**Problem statement**
Which lines of the data below contain "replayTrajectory"? Please show them all.

(Excerpts from a dataset)
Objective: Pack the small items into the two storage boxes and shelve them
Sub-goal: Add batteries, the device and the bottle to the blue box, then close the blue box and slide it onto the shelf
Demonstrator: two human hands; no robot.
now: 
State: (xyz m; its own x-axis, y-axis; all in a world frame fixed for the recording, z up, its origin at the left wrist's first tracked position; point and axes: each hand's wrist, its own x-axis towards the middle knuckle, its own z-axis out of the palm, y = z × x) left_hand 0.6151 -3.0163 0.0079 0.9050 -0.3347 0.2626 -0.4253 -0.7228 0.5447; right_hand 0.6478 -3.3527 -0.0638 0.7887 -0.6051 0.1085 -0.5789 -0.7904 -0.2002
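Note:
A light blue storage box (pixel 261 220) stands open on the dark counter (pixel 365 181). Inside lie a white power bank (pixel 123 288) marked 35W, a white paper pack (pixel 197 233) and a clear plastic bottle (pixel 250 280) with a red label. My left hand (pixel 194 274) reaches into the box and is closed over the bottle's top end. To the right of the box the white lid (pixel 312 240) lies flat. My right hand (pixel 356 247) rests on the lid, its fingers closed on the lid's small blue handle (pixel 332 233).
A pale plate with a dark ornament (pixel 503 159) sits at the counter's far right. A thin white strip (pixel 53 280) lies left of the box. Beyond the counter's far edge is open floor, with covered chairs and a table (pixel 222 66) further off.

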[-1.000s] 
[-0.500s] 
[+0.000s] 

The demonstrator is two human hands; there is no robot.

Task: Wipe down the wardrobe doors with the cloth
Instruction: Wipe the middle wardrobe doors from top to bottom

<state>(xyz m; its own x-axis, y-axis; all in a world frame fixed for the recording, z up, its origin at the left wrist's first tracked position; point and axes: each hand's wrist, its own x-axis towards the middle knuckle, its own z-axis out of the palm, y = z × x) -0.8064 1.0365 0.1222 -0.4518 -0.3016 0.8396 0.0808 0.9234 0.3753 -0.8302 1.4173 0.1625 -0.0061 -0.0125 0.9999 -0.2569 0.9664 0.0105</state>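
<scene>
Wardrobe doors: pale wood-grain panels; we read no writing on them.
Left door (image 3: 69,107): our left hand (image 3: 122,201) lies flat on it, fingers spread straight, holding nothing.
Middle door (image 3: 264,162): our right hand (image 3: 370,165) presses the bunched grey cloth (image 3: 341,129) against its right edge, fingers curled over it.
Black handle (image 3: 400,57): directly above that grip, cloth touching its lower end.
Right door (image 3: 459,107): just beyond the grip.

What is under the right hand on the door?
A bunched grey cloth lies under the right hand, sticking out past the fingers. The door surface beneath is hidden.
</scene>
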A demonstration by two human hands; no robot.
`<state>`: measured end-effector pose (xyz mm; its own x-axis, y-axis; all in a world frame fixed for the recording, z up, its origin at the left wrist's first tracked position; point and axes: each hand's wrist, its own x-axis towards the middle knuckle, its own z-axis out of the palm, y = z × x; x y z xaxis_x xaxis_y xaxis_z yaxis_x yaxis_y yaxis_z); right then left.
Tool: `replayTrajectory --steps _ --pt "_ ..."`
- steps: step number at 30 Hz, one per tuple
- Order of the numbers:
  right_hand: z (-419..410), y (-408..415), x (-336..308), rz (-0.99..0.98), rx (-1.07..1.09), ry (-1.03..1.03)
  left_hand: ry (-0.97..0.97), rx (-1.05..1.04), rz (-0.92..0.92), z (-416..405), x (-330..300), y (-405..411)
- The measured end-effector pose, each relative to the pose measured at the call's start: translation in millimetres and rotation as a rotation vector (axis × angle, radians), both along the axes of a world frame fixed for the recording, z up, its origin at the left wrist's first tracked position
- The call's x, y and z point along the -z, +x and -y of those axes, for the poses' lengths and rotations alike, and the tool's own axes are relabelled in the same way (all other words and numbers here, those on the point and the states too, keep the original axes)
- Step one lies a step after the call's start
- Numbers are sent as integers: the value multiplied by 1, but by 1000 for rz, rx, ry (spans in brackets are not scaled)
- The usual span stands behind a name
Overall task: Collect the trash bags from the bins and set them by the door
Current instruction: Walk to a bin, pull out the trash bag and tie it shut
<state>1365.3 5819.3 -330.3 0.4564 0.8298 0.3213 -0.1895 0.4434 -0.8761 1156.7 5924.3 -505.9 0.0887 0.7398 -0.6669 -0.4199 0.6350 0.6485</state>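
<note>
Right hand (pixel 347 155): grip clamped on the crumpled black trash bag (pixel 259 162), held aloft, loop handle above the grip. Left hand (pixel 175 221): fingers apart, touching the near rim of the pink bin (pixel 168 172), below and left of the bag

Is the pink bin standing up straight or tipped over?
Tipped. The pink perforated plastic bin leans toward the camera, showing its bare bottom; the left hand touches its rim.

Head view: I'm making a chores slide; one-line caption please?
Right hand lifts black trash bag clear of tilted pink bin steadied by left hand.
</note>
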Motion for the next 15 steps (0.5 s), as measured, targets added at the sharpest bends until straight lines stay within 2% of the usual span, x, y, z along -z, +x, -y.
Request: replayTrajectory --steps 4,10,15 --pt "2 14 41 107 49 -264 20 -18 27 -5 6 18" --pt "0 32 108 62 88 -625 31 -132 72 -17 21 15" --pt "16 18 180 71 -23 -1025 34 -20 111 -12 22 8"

**Answer space**
Tool: `replayTrajectory --steps _ --pt "_ ..."`
Request: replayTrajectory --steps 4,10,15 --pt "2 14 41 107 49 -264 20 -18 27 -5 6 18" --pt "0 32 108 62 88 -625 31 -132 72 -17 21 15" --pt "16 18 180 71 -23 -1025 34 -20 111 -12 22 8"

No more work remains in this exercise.